Dataset content Start Marker
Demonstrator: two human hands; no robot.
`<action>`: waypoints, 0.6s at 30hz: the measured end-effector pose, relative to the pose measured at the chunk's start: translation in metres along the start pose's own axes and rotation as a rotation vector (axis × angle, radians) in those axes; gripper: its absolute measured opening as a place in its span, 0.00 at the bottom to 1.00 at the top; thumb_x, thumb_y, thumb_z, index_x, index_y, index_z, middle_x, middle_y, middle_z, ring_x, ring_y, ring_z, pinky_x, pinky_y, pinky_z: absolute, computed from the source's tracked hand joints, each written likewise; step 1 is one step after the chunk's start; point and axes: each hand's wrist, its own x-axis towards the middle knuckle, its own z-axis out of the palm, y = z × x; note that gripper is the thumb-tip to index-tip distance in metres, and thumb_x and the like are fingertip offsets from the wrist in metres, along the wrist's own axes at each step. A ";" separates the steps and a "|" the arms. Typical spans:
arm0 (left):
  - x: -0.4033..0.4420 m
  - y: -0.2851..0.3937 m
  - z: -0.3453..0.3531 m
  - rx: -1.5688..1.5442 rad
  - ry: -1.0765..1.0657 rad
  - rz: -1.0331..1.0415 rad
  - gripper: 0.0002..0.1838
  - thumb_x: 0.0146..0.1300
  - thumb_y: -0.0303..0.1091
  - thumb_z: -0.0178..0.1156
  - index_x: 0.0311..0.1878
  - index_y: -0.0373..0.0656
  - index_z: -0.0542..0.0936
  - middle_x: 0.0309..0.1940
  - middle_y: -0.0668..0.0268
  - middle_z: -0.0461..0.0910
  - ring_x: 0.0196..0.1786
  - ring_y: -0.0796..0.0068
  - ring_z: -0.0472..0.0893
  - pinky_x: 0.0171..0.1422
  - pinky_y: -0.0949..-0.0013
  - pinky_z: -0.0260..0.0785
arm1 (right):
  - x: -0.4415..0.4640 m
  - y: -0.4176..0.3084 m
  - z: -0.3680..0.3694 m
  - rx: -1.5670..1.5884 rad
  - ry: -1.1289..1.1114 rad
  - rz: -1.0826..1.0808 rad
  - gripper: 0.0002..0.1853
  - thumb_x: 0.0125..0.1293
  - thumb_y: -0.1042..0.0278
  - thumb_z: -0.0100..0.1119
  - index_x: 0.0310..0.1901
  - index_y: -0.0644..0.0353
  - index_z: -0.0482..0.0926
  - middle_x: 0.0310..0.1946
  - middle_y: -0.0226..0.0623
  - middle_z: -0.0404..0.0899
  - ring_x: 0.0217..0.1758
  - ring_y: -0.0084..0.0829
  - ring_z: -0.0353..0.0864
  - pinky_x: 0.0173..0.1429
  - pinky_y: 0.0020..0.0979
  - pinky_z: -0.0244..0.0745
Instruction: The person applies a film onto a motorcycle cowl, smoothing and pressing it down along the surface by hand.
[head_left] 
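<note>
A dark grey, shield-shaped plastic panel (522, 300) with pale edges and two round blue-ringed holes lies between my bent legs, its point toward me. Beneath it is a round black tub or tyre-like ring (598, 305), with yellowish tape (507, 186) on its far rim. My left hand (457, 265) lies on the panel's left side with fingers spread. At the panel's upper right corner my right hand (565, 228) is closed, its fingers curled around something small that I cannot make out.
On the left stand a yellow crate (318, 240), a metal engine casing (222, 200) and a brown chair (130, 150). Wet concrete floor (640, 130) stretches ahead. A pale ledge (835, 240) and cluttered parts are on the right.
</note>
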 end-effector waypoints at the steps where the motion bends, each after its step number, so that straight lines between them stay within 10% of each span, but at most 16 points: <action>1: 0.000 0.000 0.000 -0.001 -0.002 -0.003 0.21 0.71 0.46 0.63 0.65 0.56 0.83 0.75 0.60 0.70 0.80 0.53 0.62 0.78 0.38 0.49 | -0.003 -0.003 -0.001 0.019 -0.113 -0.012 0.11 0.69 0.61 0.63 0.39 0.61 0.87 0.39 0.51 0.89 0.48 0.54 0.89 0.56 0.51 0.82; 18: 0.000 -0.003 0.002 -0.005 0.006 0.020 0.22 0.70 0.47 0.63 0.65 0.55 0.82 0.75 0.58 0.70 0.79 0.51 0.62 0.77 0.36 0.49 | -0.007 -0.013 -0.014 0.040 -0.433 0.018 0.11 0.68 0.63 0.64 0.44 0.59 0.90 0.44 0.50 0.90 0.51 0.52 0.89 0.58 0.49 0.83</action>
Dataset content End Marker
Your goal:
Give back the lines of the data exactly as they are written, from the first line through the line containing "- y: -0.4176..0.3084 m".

Your solution:
Demonstrator: two human hands; no robot.
`<action>`: waypoints, 0.6s at 30hz: the measured end-effector pose, relative to the pose measured at the chunk's start: translation in metres along the start pose's own axes and rotation as a rotation vector (axis × angle, radians) in those axes; gripper: its absolute measured opening as a place in its span, 0.00 at the bottom to 1.00 at the top; thumb_x, thumb_y, thumb_z, index_x, index_y, index_z, middle_x, middle_y, middle_z, ring_x, ring_y, ring_z, pinky_x, pinky_y, pinky_z: absolute, computed from the source's tracked hand joints, each written likewise; step 1 is one step after the chunk's start; point and axes: each hand's wrist, its own x-axis towards the middle knuckle, its own z-axis out of the palm, y = z × x; note that gripper is the thumb-tip to index-tip distance in metres, and thumb_x and the like are fingertip offsets from the wrist in metres, along the wrist's own axes at each step. A ";" separates the steps and a "|" the arms. Typical spans:
arm0 (left):
  - x: -0.4033..0.4420 m
  - y: -0.2851..0.3937 m
  - z: -0.3453..0.3531 m
  - rx: -1.5688..1.5442 rad
  - ry: -1.0765..1.0657 rad
  - rz: -1.0331..1.0415 rad
  - gripper: 0.0002..0.1838
  - thumb_x: 0.0146..0.1300
  - thumb_y: -0.0303..0.1091
  - thumb_z: -0.0178..0.1156
  - index_x: 0.0311..0.1878
  - index_y: -0.0373..0.0656
  - index_z: -0.0542..0.0936
  - middle_x: 0.0309..0.1940
  - middle_y: -0.0668..0.0268
  - middle_z: -0.0461..0.0910
  - ring_x: 0.0196..0.1786
  - ring_y: -0.0796..0.0068
  - ring_z: -0.0472..0.0893
  - pinky_x: 0.0171..0.1422
  - pinky_y: -0.0949..-0.0013
  - pinky_z: -0.0260..0.0785
arm1 (right):
  - x: -0.4415..0.4640 m
  - y: -0.4176..0.3084 m

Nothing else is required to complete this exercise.